▸ Action item
Take from the data every line in which the word "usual" is found.

Records from a data collection
+ + + + +

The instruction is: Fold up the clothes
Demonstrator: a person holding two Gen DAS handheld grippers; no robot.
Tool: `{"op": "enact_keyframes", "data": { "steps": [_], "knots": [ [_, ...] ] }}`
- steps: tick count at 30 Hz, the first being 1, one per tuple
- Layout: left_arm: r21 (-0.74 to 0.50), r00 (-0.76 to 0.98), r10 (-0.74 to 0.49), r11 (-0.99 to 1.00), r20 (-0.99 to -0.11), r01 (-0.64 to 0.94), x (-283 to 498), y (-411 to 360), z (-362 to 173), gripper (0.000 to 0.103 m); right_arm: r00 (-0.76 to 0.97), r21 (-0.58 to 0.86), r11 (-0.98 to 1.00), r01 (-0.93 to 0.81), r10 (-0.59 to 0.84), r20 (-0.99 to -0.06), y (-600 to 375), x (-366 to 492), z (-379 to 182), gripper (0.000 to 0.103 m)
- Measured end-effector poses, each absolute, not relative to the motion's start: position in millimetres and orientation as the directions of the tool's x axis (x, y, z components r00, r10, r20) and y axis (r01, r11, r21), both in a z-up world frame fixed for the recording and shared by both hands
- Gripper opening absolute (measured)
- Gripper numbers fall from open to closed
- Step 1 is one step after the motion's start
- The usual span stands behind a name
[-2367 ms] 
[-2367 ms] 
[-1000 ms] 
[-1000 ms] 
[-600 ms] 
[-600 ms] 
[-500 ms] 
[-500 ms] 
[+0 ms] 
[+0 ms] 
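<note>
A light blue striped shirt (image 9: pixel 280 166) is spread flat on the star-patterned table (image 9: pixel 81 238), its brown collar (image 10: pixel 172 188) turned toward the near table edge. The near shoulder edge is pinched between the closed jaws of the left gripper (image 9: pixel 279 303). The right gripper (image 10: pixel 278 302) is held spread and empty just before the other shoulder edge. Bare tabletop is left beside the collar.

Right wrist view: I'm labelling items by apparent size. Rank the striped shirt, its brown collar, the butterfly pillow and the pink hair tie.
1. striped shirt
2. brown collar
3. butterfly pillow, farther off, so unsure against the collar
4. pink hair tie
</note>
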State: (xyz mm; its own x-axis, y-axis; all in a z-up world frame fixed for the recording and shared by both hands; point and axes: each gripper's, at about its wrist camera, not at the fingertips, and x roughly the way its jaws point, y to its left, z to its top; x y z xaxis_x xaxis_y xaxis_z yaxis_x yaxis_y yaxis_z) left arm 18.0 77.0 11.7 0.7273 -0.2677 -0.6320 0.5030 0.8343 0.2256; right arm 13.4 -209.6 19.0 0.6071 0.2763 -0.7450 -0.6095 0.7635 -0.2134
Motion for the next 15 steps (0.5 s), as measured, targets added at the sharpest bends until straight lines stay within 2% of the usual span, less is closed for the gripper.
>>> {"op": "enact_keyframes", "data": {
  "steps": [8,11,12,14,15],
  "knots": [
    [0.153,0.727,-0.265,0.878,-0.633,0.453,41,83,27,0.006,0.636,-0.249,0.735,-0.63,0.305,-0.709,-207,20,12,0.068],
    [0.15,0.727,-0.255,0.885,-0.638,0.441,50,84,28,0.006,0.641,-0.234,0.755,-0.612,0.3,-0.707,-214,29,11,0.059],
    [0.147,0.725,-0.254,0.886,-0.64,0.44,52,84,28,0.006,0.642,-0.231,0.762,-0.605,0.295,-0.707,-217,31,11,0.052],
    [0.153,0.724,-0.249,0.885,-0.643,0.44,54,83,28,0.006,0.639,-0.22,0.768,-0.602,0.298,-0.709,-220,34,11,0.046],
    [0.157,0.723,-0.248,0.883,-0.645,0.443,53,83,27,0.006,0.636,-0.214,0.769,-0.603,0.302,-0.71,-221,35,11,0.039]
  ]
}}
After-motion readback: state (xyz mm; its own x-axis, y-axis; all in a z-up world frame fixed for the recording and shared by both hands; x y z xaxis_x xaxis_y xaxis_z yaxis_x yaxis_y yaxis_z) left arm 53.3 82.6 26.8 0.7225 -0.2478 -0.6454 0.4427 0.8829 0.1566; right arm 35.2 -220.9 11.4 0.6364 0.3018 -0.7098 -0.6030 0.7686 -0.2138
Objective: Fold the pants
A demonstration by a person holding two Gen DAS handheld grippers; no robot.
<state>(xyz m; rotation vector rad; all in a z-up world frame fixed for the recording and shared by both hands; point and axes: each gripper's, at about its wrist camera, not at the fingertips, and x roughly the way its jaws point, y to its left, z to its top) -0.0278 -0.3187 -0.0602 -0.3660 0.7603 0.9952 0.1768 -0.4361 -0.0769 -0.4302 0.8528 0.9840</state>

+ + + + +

▸ Your response
- The usual span stands behind a name
Motion for the next 15 steps (0.5 s), as measured, targets added at the sharpest bends until straight lines stay within 2% of the usual span, less is closed for the gripper.

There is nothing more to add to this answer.